- **Exercise**: Look through the data below for the line with "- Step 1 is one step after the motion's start" and the line with "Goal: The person", then output those two and all lines in between, exactly as written.

- **Records provided**:
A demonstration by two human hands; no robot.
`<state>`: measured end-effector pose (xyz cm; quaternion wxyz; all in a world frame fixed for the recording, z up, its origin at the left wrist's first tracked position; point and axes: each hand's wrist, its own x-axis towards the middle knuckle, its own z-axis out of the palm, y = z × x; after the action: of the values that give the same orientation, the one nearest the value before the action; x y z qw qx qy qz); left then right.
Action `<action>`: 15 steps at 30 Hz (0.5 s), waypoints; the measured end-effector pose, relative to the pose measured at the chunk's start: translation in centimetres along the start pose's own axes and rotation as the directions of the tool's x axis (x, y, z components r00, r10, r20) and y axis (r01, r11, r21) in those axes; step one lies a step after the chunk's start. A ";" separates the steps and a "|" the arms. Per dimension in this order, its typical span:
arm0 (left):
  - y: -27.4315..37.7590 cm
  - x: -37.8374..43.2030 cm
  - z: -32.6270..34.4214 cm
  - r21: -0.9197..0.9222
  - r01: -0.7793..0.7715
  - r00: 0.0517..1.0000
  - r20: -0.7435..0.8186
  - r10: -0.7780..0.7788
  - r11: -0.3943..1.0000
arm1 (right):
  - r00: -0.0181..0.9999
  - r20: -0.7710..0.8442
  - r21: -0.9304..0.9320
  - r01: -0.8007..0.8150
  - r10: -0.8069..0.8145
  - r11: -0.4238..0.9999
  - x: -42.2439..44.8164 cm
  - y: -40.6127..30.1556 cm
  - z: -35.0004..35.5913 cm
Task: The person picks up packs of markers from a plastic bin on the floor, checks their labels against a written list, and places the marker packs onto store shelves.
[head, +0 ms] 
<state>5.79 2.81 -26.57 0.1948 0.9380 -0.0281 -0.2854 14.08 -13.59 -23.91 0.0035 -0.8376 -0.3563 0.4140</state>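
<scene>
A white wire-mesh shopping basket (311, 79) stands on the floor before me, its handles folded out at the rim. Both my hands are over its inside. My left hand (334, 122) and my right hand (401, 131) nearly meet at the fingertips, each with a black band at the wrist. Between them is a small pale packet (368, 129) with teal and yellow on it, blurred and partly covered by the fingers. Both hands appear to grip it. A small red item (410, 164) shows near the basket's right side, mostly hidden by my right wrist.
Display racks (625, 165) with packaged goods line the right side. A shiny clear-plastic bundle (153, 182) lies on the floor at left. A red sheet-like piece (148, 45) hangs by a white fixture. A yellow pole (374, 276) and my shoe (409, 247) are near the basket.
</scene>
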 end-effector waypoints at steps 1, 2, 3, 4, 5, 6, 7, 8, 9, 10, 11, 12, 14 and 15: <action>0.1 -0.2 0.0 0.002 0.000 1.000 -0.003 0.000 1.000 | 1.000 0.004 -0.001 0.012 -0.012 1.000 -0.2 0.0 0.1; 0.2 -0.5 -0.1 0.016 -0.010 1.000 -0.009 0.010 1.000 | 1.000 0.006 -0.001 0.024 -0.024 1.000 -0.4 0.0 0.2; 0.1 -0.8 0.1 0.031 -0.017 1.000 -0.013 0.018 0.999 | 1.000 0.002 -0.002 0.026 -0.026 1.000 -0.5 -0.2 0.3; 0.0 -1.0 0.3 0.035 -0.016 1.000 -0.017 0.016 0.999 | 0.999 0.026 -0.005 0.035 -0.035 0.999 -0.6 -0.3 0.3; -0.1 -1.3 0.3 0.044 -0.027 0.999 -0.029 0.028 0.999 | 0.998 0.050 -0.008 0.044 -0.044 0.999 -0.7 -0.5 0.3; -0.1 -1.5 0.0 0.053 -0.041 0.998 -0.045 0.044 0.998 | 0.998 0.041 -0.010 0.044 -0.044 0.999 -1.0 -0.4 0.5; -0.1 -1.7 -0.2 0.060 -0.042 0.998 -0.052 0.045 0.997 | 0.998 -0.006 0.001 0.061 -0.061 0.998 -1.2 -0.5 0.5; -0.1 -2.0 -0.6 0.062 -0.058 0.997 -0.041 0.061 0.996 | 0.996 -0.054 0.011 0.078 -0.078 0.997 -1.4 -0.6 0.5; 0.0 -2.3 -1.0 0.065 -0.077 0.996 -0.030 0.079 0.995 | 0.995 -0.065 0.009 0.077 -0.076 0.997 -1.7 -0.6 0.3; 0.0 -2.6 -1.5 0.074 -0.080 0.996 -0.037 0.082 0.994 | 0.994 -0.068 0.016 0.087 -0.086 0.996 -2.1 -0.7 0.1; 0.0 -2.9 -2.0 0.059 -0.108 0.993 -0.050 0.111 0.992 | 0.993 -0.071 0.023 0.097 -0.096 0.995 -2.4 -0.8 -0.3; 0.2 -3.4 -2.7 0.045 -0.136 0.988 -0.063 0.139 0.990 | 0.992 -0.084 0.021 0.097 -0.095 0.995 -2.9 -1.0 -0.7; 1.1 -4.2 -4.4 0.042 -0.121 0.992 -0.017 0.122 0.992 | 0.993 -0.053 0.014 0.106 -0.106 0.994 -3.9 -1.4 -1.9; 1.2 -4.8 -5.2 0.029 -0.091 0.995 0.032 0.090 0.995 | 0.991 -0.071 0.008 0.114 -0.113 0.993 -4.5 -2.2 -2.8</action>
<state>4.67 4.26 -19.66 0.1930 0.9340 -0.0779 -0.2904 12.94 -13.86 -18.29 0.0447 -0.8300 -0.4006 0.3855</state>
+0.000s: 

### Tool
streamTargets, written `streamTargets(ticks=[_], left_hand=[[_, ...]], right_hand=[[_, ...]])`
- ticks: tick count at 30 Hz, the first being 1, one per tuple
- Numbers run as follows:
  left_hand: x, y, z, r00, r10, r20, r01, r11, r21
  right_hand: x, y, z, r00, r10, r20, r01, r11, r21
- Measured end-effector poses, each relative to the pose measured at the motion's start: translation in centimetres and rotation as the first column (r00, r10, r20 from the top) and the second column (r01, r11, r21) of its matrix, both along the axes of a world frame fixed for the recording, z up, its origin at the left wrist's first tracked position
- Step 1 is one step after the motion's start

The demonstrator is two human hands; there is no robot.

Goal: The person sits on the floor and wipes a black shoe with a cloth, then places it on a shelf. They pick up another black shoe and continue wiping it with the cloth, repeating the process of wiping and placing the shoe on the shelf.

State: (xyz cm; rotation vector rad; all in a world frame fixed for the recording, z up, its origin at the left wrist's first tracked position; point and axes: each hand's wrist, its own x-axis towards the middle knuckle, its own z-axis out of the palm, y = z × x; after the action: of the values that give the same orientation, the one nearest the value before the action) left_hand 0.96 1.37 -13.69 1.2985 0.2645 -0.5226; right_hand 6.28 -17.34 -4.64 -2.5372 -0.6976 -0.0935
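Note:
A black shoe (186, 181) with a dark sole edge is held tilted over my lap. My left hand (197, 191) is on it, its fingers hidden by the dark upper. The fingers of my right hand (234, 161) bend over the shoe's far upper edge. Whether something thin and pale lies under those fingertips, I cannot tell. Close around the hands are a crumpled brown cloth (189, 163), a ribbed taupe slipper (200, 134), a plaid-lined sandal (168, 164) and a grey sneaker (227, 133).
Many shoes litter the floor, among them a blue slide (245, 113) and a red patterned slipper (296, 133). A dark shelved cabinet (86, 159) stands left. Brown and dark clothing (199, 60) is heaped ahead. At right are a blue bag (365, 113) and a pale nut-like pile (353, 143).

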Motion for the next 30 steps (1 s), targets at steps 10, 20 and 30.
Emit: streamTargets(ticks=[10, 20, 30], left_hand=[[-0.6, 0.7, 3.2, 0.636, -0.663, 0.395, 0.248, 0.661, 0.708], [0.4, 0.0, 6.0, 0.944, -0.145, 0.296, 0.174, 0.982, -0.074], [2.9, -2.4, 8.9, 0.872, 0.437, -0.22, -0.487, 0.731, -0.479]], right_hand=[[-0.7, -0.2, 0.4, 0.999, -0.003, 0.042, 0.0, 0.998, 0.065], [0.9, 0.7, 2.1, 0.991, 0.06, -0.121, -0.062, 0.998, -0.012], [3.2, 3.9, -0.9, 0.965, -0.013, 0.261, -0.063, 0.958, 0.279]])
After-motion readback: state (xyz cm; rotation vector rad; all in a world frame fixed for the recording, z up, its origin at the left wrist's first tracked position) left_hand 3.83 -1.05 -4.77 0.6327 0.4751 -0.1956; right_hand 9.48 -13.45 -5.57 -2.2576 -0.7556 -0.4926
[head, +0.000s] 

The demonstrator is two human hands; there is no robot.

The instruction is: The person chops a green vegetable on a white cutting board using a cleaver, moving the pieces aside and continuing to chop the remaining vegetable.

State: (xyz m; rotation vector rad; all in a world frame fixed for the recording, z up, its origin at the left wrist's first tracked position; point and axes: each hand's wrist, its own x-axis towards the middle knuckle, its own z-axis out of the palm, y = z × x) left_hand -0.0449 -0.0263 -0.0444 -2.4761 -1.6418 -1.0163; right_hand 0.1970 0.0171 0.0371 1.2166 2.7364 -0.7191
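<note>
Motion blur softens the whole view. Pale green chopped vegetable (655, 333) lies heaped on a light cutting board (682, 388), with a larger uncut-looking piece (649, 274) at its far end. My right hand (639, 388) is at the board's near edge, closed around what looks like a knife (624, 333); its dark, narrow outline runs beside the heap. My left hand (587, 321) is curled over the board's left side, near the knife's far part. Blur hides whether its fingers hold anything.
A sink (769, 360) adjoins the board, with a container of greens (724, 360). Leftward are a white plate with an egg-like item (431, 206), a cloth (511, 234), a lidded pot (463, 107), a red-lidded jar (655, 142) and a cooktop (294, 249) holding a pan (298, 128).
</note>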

- **Answer to this task**:
- Step 1 is one step after the motion's start

The demonstrator is two human hands; there is no robot.

Goal: The person sits on the floor and wipes a black shoe with a cloth, then places it on a shelf. They pick up another black shoe and continue wiping it with the cloth, repeating the process of wiping and placing the shoe on the shelf.

The required output has been given in full.